:: What is required ::
A single number is required: how many lines below include the string "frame".

##### Supplied material

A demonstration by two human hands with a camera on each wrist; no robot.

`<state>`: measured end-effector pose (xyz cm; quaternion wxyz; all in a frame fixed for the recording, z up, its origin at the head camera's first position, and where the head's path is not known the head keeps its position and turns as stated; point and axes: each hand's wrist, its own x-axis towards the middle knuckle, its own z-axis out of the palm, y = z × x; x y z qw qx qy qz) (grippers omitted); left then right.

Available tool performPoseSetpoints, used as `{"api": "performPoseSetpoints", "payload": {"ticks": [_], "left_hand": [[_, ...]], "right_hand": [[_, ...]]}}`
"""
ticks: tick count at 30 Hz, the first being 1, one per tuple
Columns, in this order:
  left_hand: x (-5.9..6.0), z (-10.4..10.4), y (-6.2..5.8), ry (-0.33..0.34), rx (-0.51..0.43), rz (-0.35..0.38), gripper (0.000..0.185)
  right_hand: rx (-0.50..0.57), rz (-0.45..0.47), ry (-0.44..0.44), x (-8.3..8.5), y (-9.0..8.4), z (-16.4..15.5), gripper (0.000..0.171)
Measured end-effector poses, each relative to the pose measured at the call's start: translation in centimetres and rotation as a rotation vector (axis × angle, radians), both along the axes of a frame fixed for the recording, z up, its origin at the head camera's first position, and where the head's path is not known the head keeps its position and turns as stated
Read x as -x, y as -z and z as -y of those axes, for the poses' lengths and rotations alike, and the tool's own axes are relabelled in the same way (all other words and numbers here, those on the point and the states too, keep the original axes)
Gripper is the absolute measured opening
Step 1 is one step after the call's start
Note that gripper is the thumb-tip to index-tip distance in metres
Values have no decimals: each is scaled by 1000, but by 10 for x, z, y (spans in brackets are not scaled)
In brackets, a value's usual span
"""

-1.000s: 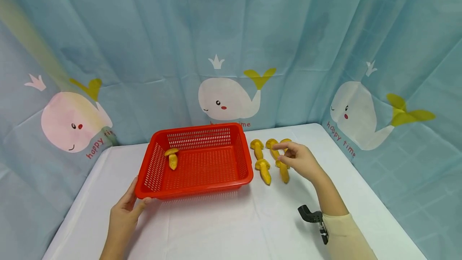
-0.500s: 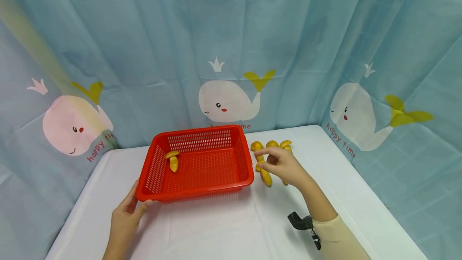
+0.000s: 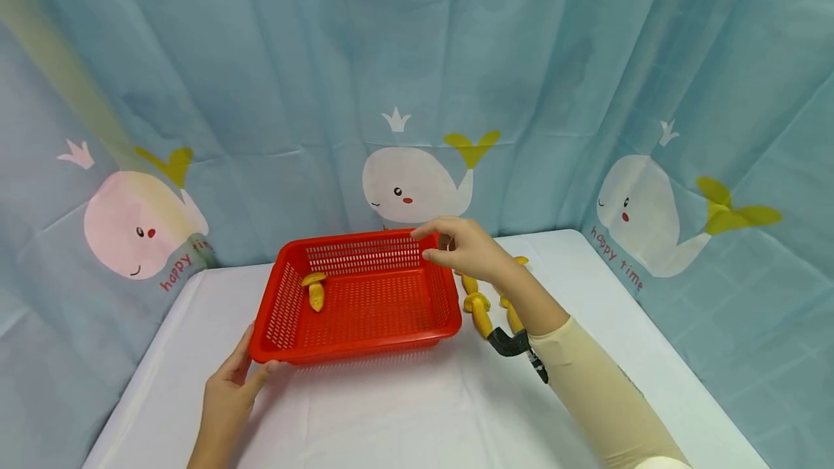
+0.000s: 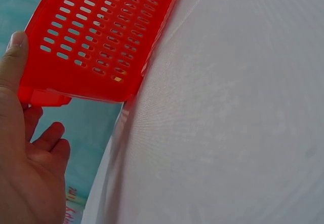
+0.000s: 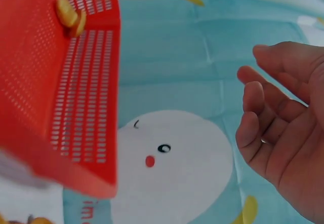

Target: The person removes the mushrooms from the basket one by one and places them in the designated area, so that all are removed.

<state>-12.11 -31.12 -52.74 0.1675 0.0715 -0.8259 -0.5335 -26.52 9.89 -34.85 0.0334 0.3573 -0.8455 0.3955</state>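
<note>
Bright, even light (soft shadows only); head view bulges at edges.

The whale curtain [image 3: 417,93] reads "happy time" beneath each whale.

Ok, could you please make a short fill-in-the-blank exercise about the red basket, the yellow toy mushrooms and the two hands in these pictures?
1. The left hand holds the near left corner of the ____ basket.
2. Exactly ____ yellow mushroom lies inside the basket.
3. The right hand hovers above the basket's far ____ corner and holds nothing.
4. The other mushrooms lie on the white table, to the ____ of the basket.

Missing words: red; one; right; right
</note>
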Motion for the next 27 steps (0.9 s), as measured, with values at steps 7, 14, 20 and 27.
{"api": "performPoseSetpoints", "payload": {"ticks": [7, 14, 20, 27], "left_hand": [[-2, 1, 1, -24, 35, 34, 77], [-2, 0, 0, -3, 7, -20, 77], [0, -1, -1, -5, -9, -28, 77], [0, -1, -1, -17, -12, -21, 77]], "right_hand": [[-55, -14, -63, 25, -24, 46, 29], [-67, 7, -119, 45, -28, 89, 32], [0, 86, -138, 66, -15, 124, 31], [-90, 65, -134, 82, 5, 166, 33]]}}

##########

:: Solution to this task ::
2